[Exercise]:
Your answer should give again, exactly, the lines from the beginning of the entries below through the line containing "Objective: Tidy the". It must contain no pictures.

[Data for analysis]:

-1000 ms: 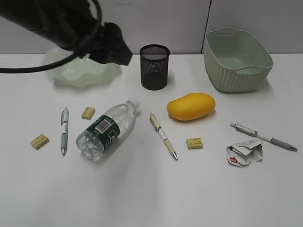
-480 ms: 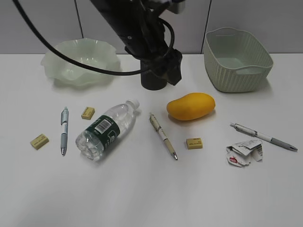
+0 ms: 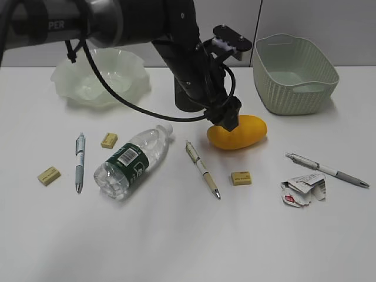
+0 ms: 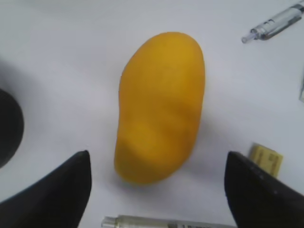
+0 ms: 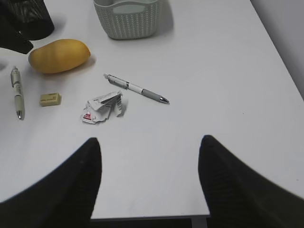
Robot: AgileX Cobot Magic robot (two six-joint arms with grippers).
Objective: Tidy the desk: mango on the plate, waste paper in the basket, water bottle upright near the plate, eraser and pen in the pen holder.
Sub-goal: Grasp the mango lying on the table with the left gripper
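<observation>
Left claw [image 4: 156,185] spread wide astride mango [image 4: 161,104], bare desk [image 4: 71,71] alongside.

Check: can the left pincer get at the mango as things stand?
Probably yes. The left pincer is open right over the mango, jaws either side of its near end, with nothing between.

Left arm: we see it reach in from the upper left of the exterior view, bent downward past the middle, a black cable looping beside it.
Left gripper [image 3: 226,117]: tip pointed down, low over the surface — in the wrist view its two dark fingers [image 4: 57,190] stand wide apart, nothing between them in contact.
Right arm: we cannot find it in the exterior view.
Right gripper [image 5: 149,180]: two dark fingers [image 5: 61,185] spread apart — nothing gripped, held above the surface.
</observation>
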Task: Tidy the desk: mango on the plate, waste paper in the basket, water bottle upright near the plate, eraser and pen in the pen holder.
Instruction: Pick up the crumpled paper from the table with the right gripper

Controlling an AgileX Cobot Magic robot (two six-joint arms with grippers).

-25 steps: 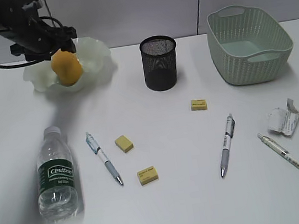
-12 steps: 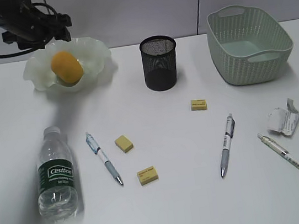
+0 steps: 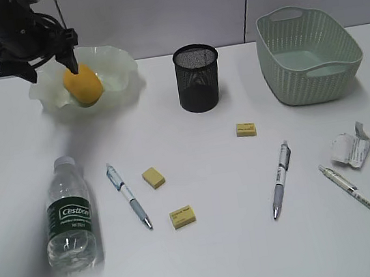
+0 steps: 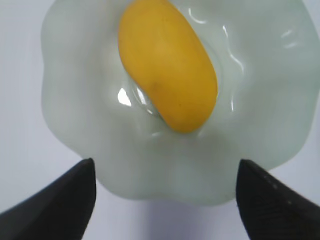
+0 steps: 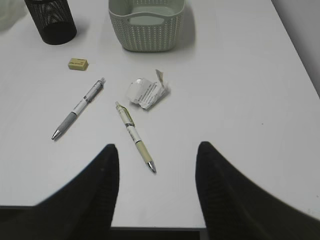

[Your solution]:
-1000 ms: 
-480 ms: 
+0 ms: 
+0 ms: 
+0 ms: 
Robot: AgileX Cobot Magic robot (two six-joint arms with grippers).
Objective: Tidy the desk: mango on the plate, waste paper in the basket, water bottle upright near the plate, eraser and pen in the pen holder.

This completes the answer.